I just pushed a fix in refseq where a pipe was calling the system bedtools instead of ipyrad/bin/bedtools. In case mixing different beds might be causing your bug.
Isaac Overcast
@isaacovercast
Jan 27 2016 02:06
oh fuck! good catch
I'll do the working_directory to project_directory switch. You think it should be 'project_directory' or 'project_dir'?
any preference?
Deren Eaton
@dereneaton
Jan 27 2016 02:15
Dir
While you're at it, should we be more consistent in referring to the others as file or path, i.e. sorted fastq path, barcode path, reference file...
Isaac Overcast
@isaacovercast
Jan 27 2016 02:24
Good idea.
I'll crank it out.
Isaac Overcast
@isaacovercast
Jan 27 2016 04:09
fuggg. Caught a nasty bug.
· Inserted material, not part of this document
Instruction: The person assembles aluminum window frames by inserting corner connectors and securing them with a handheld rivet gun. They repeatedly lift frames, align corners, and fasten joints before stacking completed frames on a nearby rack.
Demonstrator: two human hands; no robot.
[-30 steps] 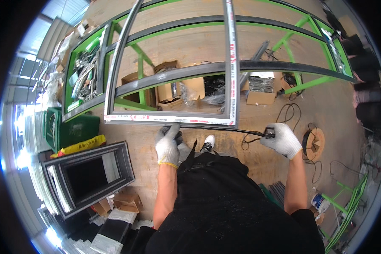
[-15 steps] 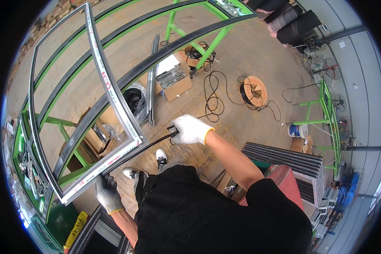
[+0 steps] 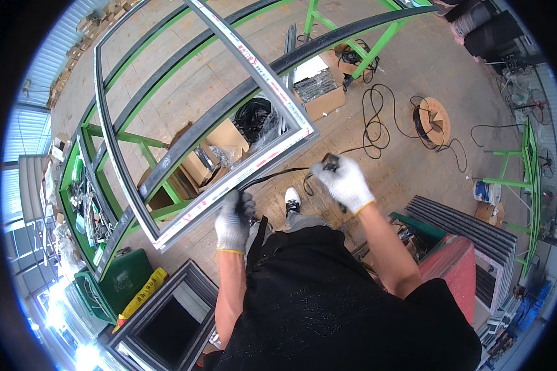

If you ctrl+c while dillout is saving yr assembly it gets corrupted, and then you have to start over from step 1. Added a handler to assembly.save() to trap keyboard interrupts.
Deren Eaton
@dereneaton
Jan 27 2016 04:11
Geez. Send like an unlikely thing
I do think we can convert the save object to json, tho.
It will just take a little work.
Isaac Overcast
@isaacovercast
Jan 27 2016 04:18
Yeah, unlikely but very nasty. I'm testing the fix now.
Deren Eaton
@dereneaton
Jan 27 2016 04:19
How do we avoid that? Seems like it could happen for json file too.
Isaac Overcast
@isaacovercast
Jan 27 2016 04:20
I have a strategy. There's a way to trap kbd interrupts
Got a block in assembly.save() to guard against it.
Deren Eaton
@dereneaton
Jan 27 2016 04:21
Oh, cool.
That's pro.
Isaac Overcast
@isaacovercast
Jan 27 2016 04:21
B-)
Isaac Overcast
@isaacovercast
Jan 27 2016 04:31
I don't think kbd interrupts are cleaning up all ipclients. I'm seeing tons of orphaned ipyparallel engines in ps, eventually they stack up and then ipyrad stops running with nasty error msgs. Seen anything like this?
Seeing lots of lines like this in my ps:
  508  1995     1   0  7:23PM ??        15:36.50 /usr/local/opt/anaconda/bin/python /usr/local/opt/anaconda/bin/ipcluster start --daemon --cluster-id=ipyrad-1947 --controller=Local -n 24
Isaac Overcast
@isaacovercast
Jan 27 2016 04:37
Looks like ipcluster start is getting orphaned to process 1 (init). I'm racked for the day, but i'll try to look at it tomorrow.
Isaac Overcast
@isaacovercast
Jan 27 2016 04:46
ps - check out the new Hinds record. It's really good.
Deren Eaton
@dereneaton
Jan 27 2016 18:02
Cool, I'll check it out.
Sounds like a good fix for ipcluster death. That's an annoying problem.